The problem: Reproduce the entries. Each one must match the original exactly.

________

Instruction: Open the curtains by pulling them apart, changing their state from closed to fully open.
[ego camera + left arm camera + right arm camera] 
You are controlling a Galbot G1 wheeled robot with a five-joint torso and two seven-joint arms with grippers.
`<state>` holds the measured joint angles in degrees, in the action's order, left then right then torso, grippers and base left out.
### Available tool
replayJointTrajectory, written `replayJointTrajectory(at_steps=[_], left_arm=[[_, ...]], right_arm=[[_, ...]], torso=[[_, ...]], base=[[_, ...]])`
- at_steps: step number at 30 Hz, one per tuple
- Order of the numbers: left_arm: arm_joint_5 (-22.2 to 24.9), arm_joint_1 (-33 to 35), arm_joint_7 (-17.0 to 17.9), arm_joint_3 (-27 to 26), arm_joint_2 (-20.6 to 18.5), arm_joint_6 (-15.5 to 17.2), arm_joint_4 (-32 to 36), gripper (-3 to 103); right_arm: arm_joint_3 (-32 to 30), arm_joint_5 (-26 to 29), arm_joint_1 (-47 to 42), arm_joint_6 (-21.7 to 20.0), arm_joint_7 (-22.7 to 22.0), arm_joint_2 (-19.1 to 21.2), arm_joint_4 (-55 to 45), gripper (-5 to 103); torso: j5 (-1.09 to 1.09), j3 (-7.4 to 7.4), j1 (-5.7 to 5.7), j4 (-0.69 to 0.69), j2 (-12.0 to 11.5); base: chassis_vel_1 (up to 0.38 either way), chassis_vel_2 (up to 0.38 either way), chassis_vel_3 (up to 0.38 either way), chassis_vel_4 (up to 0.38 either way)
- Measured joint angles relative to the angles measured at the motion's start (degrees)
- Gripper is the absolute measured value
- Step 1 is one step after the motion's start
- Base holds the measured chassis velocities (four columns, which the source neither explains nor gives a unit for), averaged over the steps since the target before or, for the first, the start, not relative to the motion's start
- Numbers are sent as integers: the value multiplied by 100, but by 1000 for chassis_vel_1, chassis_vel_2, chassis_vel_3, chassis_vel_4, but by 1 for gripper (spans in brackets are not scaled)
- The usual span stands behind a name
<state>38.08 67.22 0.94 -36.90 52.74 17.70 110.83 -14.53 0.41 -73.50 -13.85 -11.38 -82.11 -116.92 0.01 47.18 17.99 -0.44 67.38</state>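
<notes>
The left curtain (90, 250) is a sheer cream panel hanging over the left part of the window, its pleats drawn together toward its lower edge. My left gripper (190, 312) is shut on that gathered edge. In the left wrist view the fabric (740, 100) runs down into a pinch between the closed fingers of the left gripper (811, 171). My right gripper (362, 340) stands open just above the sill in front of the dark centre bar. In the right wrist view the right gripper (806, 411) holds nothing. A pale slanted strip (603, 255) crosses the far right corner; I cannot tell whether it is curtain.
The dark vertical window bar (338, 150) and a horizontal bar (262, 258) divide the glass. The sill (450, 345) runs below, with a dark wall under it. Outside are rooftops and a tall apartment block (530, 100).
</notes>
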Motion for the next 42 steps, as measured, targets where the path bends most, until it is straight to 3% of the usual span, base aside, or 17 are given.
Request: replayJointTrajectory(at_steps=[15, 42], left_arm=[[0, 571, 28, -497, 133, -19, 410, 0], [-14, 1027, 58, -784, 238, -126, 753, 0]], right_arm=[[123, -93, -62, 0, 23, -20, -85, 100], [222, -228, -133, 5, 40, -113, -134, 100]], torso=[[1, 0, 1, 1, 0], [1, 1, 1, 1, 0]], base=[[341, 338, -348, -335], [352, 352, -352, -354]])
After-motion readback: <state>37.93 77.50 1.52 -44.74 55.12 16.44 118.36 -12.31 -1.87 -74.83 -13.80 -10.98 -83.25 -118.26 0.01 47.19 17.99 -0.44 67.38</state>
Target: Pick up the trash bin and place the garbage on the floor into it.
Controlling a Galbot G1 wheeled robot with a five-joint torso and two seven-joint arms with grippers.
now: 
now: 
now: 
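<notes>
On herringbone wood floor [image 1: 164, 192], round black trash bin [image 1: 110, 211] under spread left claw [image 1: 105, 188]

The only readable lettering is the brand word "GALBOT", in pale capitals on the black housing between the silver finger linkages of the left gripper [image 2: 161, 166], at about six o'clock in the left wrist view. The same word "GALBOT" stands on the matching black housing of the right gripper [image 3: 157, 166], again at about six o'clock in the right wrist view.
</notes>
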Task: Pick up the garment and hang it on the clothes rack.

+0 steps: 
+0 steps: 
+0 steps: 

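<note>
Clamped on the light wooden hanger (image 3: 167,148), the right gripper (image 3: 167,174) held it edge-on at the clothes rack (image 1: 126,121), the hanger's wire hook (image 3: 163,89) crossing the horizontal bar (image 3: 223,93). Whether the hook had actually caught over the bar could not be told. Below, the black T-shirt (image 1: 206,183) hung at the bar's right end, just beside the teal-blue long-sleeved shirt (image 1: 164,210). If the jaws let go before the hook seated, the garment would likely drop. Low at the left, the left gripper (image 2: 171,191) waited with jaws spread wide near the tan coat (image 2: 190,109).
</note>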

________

Finished exercise:
Instruction: Open the curtains by pulling them apart, changing their state from closed to fully open.
[ego camera + left arm camera + right arm camera] 
You are controlling a Galbot G1 wheeled robot with a five-joint torso and two seven-joint arms with grippers.
`<state>` holds the measured joint angles in degrees, in the action's order, left then right then torso, grippers and base left out.
### Available tool
replayJointTrajectory, written `replayJointTrajectory(at_steps=[_], left_arm=[[_, ...]], right_arm=[[_, ...]], torso=[[_, ...]], base=[[_, ...]])`
- at_steps: step number at 30 Hz, one per tuple
- Order of the numbers: left_arm: arm_joint_5 (-22.2 to 24.9), arm_joint_1 (-33 to 35), arm_joint_7 (-17.0 to 17.9), arm_joint_3 (-27 to 26), arm_joint_2 (-20.6 to 18.5), arm_joint_6 (-15.5 to 17.2), arm_joint_4 (-32 to 36), gripper (-3 to 103); right_arm: arm_joint_3 (-32 to 30), arm_joint_5 (-26 to 29), arm_joint_1 (-47 to 42), arm_joint_6 (-21.7 to 20.0), arm_joint_7 (-22.7 to 22.0), arm_joint_2 (-19.1 to 21.2), arm_joint_4 (-55 to 45), gripper (-5 to 103); torso: j5 (-1.09 to 1.09), j3 (-7.4 to 7.4), j1 (-5.7 to 5.7), j4 (-0.69 to 0.69), j2 (-12.0 to 11.5); base: chassis_vel_1 (up to 0.38 either way), chassis_vel_2 (up to 0.38 either way), chassis_vel_3 (up to 0.38 either way), chassis_vel_4 (up to 0.38 either way)
- Measured joint angles relative to the angles measured at the motion's start (degrees)
- Gripper is the absolute measured value
- Step 1 is one step after the motion's start
- Base holds the measured chassis velocities (four columns, which the source neither explains nor gives a unit for), averaged over the steps since the target before or, for the first, the start, not relative to the motion's start
- Numbers are sent as integers: the value multiplied by 100, but by 1000 for chassis_vel_1, chassis_vel_2, chassis_vel_3, chassis_vel_4, but by 1 for gripper (spans in brackets are not scaled)
- The usual span stands behind a name
<state>38.08 67.22 0.94 -36.90 52.74 17.70 110.83 -14.53 0.41 -73.50 -13.85 -11.38 -82.11 -116.92 0.01 47.18 17.99 -0.44 67.38</state>
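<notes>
The left curtain (90, 250) is a sheer cream panel hanging over the left part of the window, its pleats drawn together toward its lower edge. My left gripper (190, 312) is shut on that gathered edge. In the left wrist view the fabric (740, 100) runs down into a pinch between the closed fingers of the left gripper (811, 171). My right gripper (362, 340) stands open just above the sill in front of the dark centre bar. In the right wrist view the right gripper (806, 411) holds nothing. A pale slanted strip (603, 255) crosses the far right corner; I cannot tell whether it is curtain.
The dark vertical window bar (338, 150) and a horizontal bar (262, 258) divide the glass. The sill (450, 345) runs below, with a dark wall under it. Outside are rooftops and a tall apartment block (530, 100).
</notes>
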Motion for the next 42 steps, as measured, targets where the path bends most, until it is straight to 3% of the usual span, base aside, or 17 are given.
Request: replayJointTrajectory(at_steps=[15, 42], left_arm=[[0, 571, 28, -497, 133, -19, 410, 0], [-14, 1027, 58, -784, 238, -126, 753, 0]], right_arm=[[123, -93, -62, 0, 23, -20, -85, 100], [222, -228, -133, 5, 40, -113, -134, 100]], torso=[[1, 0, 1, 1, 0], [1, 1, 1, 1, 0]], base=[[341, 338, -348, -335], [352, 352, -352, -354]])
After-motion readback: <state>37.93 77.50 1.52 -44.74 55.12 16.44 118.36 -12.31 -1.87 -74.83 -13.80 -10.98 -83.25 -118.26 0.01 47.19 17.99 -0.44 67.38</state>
Target: Pick up the trash bin and place the garbage on the floor into it.
Controlling a Galbot G1 wheeled robot with a five-joint torso and two seven-joint arms with grippers.
now: 
now: 
now: 
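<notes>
On herringbone wood floor [image 1: 164, 192], round black trash bin [image 1: 110, 211] under spread left claw [image 1: 105, 188]

The only readable lettering is the brand word "GALBOT", in pale capitals on the black housing between the silver finger linkages of the left gripper [image 2: 161, 166], at about six o'clock in the left wrist view. The same word "GALBOT" stands on the matching black housing of the right gripper [image 3: 157, 166], again at about six o'clock in the right wrist view.
</notes>
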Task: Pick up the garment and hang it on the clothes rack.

+0 steps: 
+0 steps: 
+0 steps: 

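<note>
Clamped on the light wooden hanger (image 3: 167,148), the right gripper (image 3: 167,174) held it edge-on at the clothes rack (image 1: 126,121), the hanger's wire hook (image 3: 163,89) crossing the horizontal bar (image 3: 223,93). Whether the hook had actually caught over the bar could not be told. Below, the black T-shirt (image 1: 206,183) hung at the bar's right end, just beside the teal-blue long-sleeved shirt (image 1: 164,210). If the jaws let go before the hook seated, the garment would likely drop. Low at the left, the left gripper (image 2: 171,191) waited with jaws spread wide near the tan coat (image 2: 190,109).
</note>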

No additional output is expected for this exercise.